I often found myself in bed for hours a day just so that I could avoiding eating, and in my head, the more I kept myself busy, the more I could ignore the hunger. I weighed myself every single day and depending on how much I weighed, that would determine how much I ate for that day. Food and my weight became all I thought about because I didn’t have skating.
As the school year approached again, I saw another orthopedic doctor, went through another round of physical therapy, and two more SI joint injections; this time the injections provided no relief. The last pain management doctor I saw referred me to a Rheumatologist who ordered so many blood tests I couldn’t keep count, but one specific blood test revealed that I tested positive for a rare gene protein, which is highly linked with an Autoimmune disease called Ankylosing Spondylitis. That October 27th afternoon changed my life moving forward because I was finally given a diagnosis.

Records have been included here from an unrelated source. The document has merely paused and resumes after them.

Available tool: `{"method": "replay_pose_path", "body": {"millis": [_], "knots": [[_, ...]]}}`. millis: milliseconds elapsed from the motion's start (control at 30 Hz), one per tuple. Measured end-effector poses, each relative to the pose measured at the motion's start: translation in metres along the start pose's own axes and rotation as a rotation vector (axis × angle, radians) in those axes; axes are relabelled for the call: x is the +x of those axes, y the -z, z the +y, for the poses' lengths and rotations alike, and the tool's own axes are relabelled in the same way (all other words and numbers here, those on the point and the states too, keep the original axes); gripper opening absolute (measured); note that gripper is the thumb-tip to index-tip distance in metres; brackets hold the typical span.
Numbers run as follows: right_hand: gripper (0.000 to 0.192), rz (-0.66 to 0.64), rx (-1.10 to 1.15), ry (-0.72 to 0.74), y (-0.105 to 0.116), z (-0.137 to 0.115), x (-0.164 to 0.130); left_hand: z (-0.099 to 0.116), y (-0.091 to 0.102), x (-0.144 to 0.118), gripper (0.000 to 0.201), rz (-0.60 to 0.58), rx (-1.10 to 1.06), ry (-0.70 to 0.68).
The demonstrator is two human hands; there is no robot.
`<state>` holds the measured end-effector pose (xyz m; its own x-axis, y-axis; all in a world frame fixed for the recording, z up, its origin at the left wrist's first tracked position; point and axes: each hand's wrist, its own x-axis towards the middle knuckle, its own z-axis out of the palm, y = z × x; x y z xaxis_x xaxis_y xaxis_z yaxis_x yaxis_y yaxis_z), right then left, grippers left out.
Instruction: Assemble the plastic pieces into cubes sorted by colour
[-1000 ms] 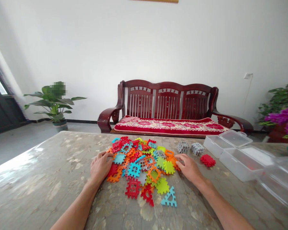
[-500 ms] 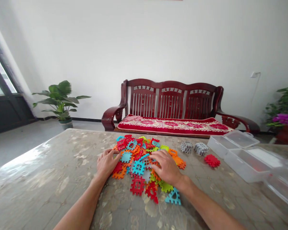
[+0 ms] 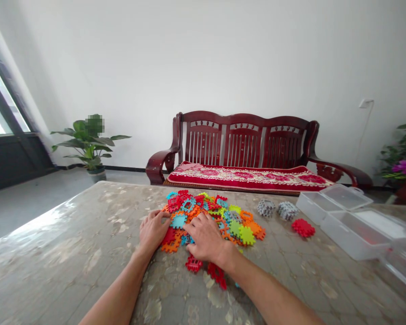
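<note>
A heap of notched plastic building tiles in red, orange, blue, lime and grey lies on the table. My left hand rests at the heap's left edge, fingers stretched out against it, beside a light blue square tile and an orange tile. Over the middle of the heap is my right hand, palm down with fingers apart, covering several tiles. I see nothing gripped in it. A lime tile shows to its right. Nearer me lie a red window tile and another red tile, partly behind my right forearm.
To the right stand two stacks of grey tiles, one beside the other, and a stack of red tiles. Beyond them is a clear plastic box with raised lids. A wooden bench stands behind the table.
My right hand has moved left across the heap and now covers the blue window tile. Lime tiles on the right have come into view. My left hand has stayed by the heap's left edge.
</note>
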<state>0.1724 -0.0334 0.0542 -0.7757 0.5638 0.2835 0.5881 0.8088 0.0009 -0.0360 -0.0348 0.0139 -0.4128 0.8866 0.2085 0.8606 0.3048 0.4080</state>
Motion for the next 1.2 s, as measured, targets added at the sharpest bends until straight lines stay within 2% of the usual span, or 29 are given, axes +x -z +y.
{"method": "replay_pose_path", "body": {"millis": [200, 367, 467, 533, 667, 733, 833, 933, 1000, 1133, 1200], "knots": [[0.036, 0.12, 0.204, -0.044, 0.0, 0.01, -0.005, 0.002, 0.002, 0.0, 0.034, -0.01, 0.02, 0.006], [0.041, 0.311, 0.695, -0.248, 0.01, 0.033, -0.016, 0.001, 0.002, 0.001, 0.033, -0.012, 0.024, 0.0], [0.045, 0.414, 1.033, -0.422, 0.012, 0.06, -0.029, -0.001, 0.0, 0.002, 0.033, 0.006, 0.025, -0.001], [0.047, 0.489, 1.182, -0.49, 0.012, 0.083, -0.043, -0.002, 0.0, 0.002, 0.033, 0.004, 0.026, -0.003], [0.054, 0.615, 1.293, -0.647, 0.012, 0.131, -0.081, -0.002, -0.001, 0.002, 0.034, -0.016, 0.03, -0.004], [0.054, 0.623, 1.34, -0.724, 0.014, 0.152, -0.1, -0.003, -0.001, 0.003, 0.035, -0.014, 0.035, -0.002], [0.049, 0.608, 1.364, -0.796, 0.014, 0.175, -0.124, -0.003, -0.002, 0.004, 0.036, -0.017, 0.038, 0.003], [0.045, 0.549, 1.291, -0.859, 0.011, 0.191, -0.141, -0.004, -0.003, 0.005, 0.038, -0.033, 0.037, 0.007], [0.043, 0.52, 1.156, -0.905, 0.007, 0.199, -0.148, -0.005, -0.003, 0.006, 0.038, -0.035, 0.041, 0.003], [0.038, 0.501, 0.735, -0.975, -0.002, 0.209, -0.157, -0.005, -0.002, 0.005, 0.037, -0.028, 0.048, -0.005], [0.034, 0.44, 0.565, -0.99, -0.004, 0.209, -0.159, -0.004, -0.002, 0.004, 0.036, -0.025, 0.047, -0.005]]}}
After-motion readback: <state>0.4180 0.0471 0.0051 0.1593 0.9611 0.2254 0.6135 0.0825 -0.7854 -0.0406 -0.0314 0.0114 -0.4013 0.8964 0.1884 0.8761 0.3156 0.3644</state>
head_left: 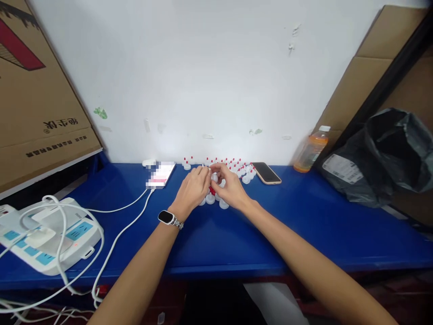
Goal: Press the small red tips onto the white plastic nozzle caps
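Both hands meet at twelve o'clock on the blue tabletop — left hand and right hand, each grip pinched together on a small white cap — steadying it above the red-and-white caps.

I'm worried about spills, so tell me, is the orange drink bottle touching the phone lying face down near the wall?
Apart. The head view shows the orange drink bottle standing right of the phone, with a strip of bare blue table between them.

Between the left hand and right hand lie small caps of smooth white plastic. Under them the table looks matt. Far right, a bag of crinkled glossy plastic; far left, matt cardboard.
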`<control>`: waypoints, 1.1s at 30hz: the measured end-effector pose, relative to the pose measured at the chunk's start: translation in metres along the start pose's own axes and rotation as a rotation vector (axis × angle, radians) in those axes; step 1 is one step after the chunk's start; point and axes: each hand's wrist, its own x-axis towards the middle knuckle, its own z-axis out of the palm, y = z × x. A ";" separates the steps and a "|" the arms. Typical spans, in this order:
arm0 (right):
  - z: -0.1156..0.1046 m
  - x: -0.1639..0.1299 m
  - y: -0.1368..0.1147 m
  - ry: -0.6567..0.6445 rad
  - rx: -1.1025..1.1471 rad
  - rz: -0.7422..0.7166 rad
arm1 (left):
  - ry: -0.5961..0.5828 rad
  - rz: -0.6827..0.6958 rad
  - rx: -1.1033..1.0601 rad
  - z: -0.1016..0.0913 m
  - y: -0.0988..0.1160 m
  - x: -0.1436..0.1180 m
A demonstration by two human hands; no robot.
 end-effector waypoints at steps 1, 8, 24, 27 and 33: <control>-0.001 -0.001 -0.002 0.001 -0.001 -0.007 | 0.002 0.019 0.032 0.000 0.000 0.001; -0.017 -0.005 -0.003 0.000 -0.123 -0.134 | 0.025 -0.041 -0.218 0.013 0.007 0.006; -0.015 0.001 -0.008 0.121 -0.309 -0.217 | 0.160 -0.317 -0.695 0.027 0.020 0.020; -0.009 0.003 -0.011 0.156 -0.332 -0.197 | 0.170 -0.341 -0.727 0.027 0.024 0.022; -0.019 0.005 -0.003 0.216 -0.384 -0.136 | 0.202 -0.389 -0.742 0.019 0.015 0.021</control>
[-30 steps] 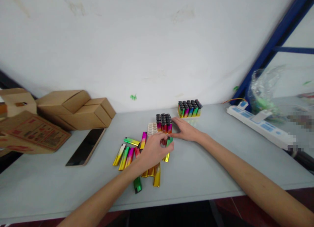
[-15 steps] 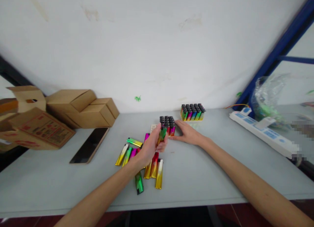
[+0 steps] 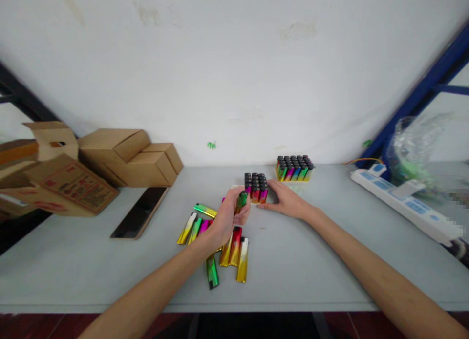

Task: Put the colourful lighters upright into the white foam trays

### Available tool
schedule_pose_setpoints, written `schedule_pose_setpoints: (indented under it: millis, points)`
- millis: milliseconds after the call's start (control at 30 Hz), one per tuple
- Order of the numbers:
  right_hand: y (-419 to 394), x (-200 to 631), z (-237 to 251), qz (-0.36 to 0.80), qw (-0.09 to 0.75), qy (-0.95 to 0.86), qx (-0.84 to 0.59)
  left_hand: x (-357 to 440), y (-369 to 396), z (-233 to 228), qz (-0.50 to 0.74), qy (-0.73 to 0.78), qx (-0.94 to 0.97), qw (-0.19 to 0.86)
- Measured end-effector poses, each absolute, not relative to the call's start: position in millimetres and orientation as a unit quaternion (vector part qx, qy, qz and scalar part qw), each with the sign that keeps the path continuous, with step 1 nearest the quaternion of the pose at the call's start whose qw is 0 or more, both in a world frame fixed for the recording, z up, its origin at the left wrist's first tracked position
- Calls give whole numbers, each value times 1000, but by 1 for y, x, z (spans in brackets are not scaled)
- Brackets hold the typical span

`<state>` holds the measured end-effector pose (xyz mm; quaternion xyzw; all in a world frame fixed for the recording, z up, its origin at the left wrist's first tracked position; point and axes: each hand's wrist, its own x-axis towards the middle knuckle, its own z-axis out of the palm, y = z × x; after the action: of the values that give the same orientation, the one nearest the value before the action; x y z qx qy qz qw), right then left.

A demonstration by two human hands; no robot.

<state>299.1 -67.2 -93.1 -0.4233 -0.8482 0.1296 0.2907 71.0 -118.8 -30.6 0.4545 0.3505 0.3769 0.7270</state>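
Observation:
My left hand (image 3: 229, 213) is closed around a green lighter (image 3: 241, 201), held just in front and left of a small upright block of lighters (image 3: 256, 188) with black tops and pink and red bodies. My right hand (image 3: 287, 201) curves along the right side of that block, thumb and fingers apart; its fingertips are at or very near the block. Below and left of my left hand lie several loose shiny lighters, among them a white-and-gold lighter (image 3: 243, 261), a red-and-gold lighter (image 3: 235, 247) and a green lighter (image 3: 212, 272). My left hand and wrist hide part of this pile.
A larger block of upright lighters (image 3: 295, 168) stands near the wall. On the left are a smartphone (image 3: 139, 213), closed cardboard boxes (image 3: 146, 160) and an open carton (image 3: 73, 187). To the right lie a white power strip (image 3: 399, 202) and a clear plastic bag (image 3: 410, 148).
The whole view has shifted, so things sit slightly further right. My left hand, still holding the green lighter, has drawn slightly left of the small block. The right hand stays beside it.

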Motion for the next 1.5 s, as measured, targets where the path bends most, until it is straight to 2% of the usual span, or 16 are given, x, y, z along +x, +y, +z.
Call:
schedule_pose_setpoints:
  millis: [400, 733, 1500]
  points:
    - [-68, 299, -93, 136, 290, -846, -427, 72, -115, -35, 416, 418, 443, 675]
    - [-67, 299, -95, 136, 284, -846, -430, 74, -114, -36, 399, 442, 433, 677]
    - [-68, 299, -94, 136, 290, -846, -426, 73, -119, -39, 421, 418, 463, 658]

After 11 months of being told that it was all in my head, that skating was causing all this pain, that I had terrible posture, and after 11 months of being in unimaginable pain, I was finally given hope.
Ankylosing Spondylitis is a rare form of arthritis that typically affects the spine. Basically, my body just attacks all the healthy tissues and triggers an abnormal amount of inflammation in my body leading to immense pain. I spent 11 months on and off the ice, in crippling pain; wondering if I would ever enjoy skating again without being in pain.
Today I can manage my symptoms through medication, and although there is no cure for AS, I have gotten my life back. Luckily for me remaining active is a huge step in stopping the progression of my disease, so I am able to continue to skate and be active, as long as it doesn’t affect my back. There will be some days that are worse than others, but for the most part, I am doing a hundred times better than I was during those 11 months.
I can see a light now, and I have chosen to be better mentally and physically. By fueling my body with the right foods and thoughts, I can be one step ahead of my disease. I never thought this could have happened to me at such a young age, but I hope to inspire other skaters and athletes to overcome challenges, no matter how impossible they might seem. I wouldn’t be the person or athlete I am today without the lessons skating has taught me both on and off the ice. I’m continuing to persevere each day and let my story and disease not define me, but inspire me to do more and be more.